A coupling of FEM and weakly singular SGBEM for analysis of a three-dimensional infinite medium

Abstract

To offer an efficient numerical technique for analysis of a three-dimensional infinite medium that contain both a line of singularity introduced by cracks and a localized nonlinear region introduced by high intensity loads. It is well-known that nonlinearities present within the domain render the modeling by methods of boundary integral equations computationally inefficient while treatment of a medium that is unbounded and/or contains the discontinuity surface requires special numerical treatments and can lead to a substantial computational cost. In this investigation, we establish a coupling procedure by exploiting advantageous features of both a standard finite element method (FEM) and a symmetric Galerkin boundary element method (SGBEM).

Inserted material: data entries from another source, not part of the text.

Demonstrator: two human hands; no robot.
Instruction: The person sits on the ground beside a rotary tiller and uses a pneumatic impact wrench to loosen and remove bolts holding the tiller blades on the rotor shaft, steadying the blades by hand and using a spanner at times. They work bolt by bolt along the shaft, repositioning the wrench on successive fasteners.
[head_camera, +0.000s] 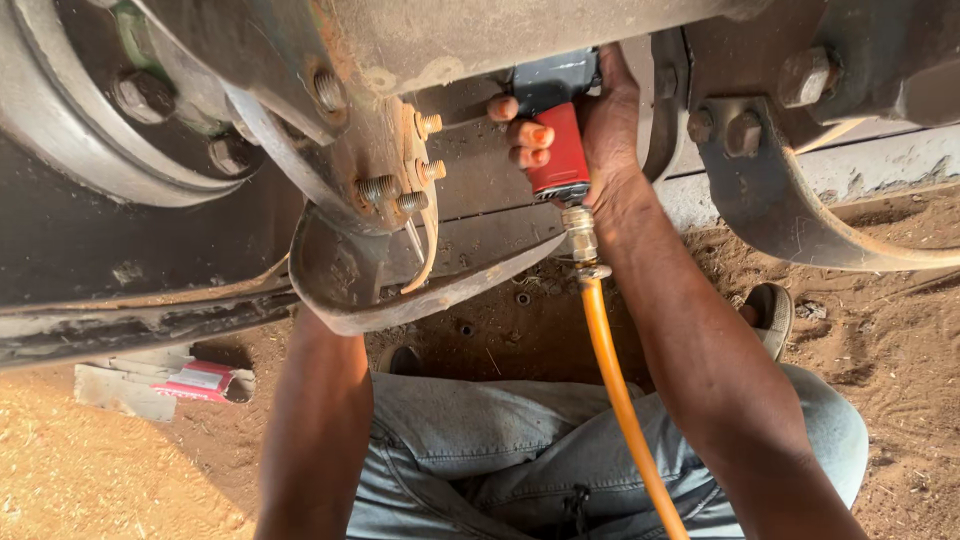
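Sandy brown ground lies under a vehicle's rusty underside. Nearest are the person's jeans, then an orange air hose rising to a brass fitting. Farther up, the right hand is closed around the red grip of an air impact wrench, right of 4 threaded studs. The left hand is hidden behind a curved steel bracket; its grip cannot be told.

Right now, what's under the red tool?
A metal fitting and an orange hose hang below the red tool, which the right hand grips. The left hand is hidden behind the rusty metal.
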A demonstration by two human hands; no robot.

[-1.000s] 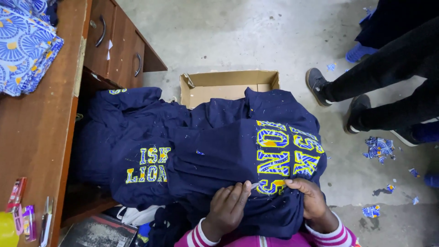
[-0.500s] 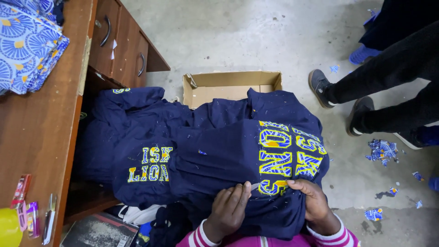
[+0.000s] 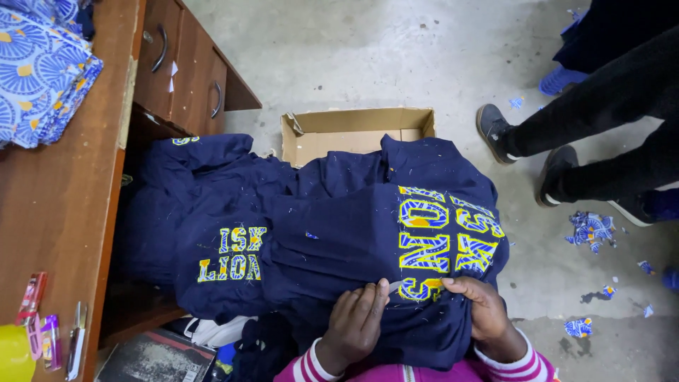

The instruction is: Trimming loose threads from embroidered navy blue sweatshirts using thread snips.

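Navy knit garment (image 3: 353, 233) | yellow stitched lettering | hands (image 3: 417, 318) pinching fabric

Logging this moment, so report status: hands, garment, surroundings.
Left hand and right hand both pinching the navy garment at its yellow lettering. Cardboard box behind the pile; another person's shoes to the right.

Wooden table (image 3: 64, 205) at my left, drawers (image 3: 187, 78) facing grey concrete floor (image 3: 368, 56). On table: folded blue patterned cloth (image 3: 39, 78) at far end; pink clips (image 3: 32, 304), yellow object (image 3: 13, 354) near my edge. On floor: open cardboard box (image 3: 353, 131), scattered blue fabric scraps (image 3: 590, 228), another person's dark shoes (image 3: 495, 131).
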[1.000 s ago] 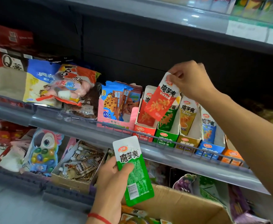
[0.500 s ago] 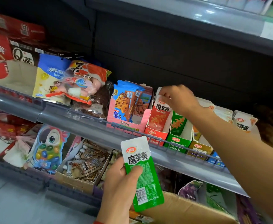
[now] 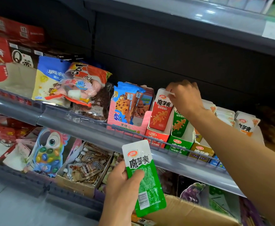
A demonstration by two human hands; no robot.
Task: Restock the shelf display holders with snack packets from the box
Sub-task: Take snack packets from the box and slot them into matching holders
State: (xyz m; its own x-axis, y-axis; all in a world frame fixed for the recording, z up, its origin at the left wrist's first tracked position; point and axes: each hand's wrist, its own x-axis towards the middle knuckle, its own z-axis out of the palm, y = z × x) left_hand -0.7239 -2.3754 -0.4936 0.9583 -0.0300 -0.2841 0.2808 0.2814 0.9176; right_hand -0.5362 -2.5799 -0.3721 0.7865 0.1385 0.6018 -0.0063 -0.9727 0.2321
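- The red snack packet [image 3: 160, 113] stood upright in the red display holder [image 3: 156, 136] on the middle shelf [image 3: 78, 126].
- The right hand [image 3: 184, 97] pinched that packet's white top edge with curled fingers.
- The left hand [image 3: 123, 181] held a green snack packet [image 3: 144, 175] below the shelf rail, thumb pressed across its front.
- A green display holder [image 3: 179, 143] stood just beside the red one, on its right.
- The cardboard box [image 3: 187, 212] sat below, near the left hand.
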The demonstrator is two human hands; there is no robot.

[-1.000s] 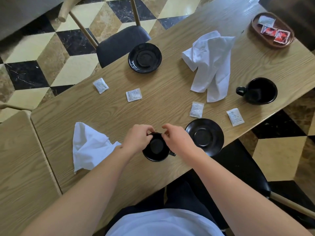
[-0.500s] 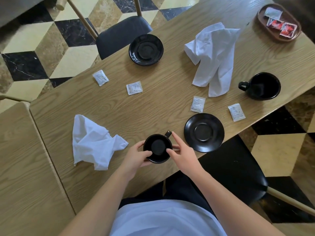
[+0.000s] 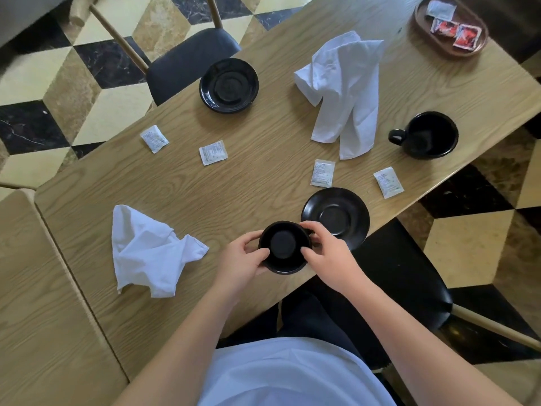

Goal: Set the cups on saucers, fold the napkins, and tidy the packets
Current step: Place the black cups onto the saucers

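Note:
Both hands hold a black cup (image 3: 283, 248) near the table's front edge: my left hand (image 3: 241, 260) grips its left side, my right hand (image 3: 325, 253) curls round its right side and covers the handle. An empty black saucer (image 3: 335, 216) lies just right of the cup. A second saucer (image 3: 229, 85) sits at the far side, a second black cup (image 3: 429, 135) at the right. One crumpled white napkin (image 3: 147, 250) lies left of my hands, another napkin (image 3: 341, 89) beyond. Several white packets lie loose, among them a packet (image 3: 322, 172) behind the near saucer.
A brown oval tray (image 3: 421, 30) at the far right corner holds red and white packets. Dark chairs (image 3: 187, 61) stand at the far side and below right. A second wooden table (image 3: 44, 317) adjoins on the left. The table's front edge (image 3: 307, 281) runs under the cup.
The cup's handle pointed away and was visible; now my right hand covers it on the cup's right side. Both hands have closed further round the cup.

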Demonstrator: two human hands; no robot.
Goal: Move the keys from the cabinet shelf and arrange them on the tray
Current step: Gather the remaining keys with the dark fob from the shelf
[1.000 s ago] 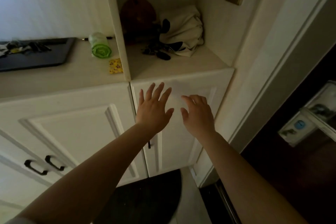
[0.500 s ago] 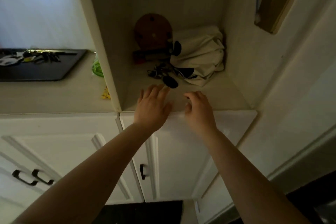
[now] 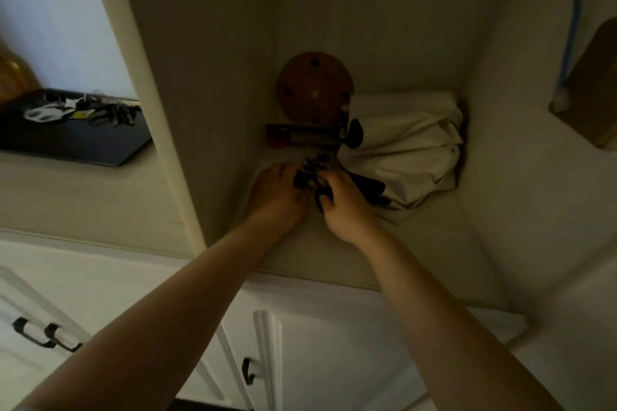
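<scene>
Both hands are closing on the keys (image 3: 310, 170) on the cabinet shelf (image 3: 334, 253): left hand (image 3: 278, 198) and right hand (image 3: 344, 207) curling fingers around the dark bunch. Just right of the keys, a white cloth bag (image 3: 410, 157) is sitting; well left, the black tray (image 3: 66, 143) is holding other keys.

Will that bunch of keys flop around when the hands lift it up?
Probably yes. The keys look like several loose dark pieces bunched together, so they would likely dangle and swing. Both hands, left hand and right hand, are gathering them, which suggests a scattered, slippery handful.
</scene>
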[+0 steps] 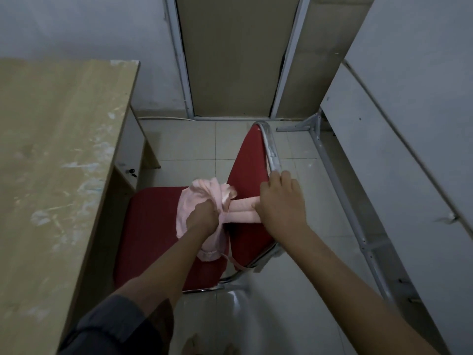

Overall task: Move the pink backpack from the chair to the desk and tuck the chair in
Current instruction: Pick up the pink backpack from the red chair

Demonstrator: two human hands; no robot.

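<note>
A pink backpack [198, 198] lies on the seat of a red chair [151, 226] with a chrome frame, leaning against the red backrest. My left hand [202, 219] is closed on the top of the pack's fabric. My right hand [280, 201] grips the pack's pink straps next to the backrest, just below the chrome top rail. The wooden desk [51, 149] stands to the left of the chair, and the seat's left edge sits close to its side.
A closed door [230, 55] stands behind the chair. A white panel with a metal frame [384, 160] leans along the right side. Pale floor tiles [204, 142] lie between the desk, the chair and the door.
</note>
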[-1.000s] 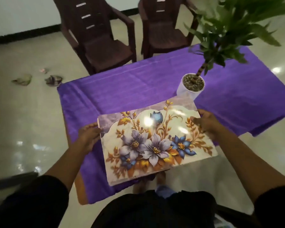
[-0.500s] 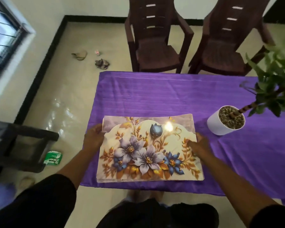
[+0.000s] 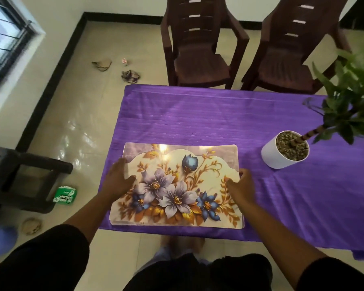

The infinite medium is first decomposed into two subdomains; the first one that is finite, localized, and may contain a nonlinear region is modeled by the FEM while the other that is unbounded and may contain the discontinuity surface is treated by the SGBEM. Use of boundary integral equations to treat an infinite region instead of the FEM offers two advantages; one corresponding to the mathematical ease of the governing equations and the numerical discretization effort (i.e. a set of governing equations involving only integrals over the boundary of the domain). Another key feature of the current technique is the use of a pair of weak-form integral equations for the displacement and for the traction to establish the formulation for the SGBEM. Such a pair of integral equations are weakly singular in the sense that they contain only kernels of order O(1/r) and, as a consequence, they only require continuous interpolations in the approximation procedure. To demonstrate accuracy and versatility of the current technique, numerous numerical experiments are performed and numerical solutions for selected cases are reported and discussed.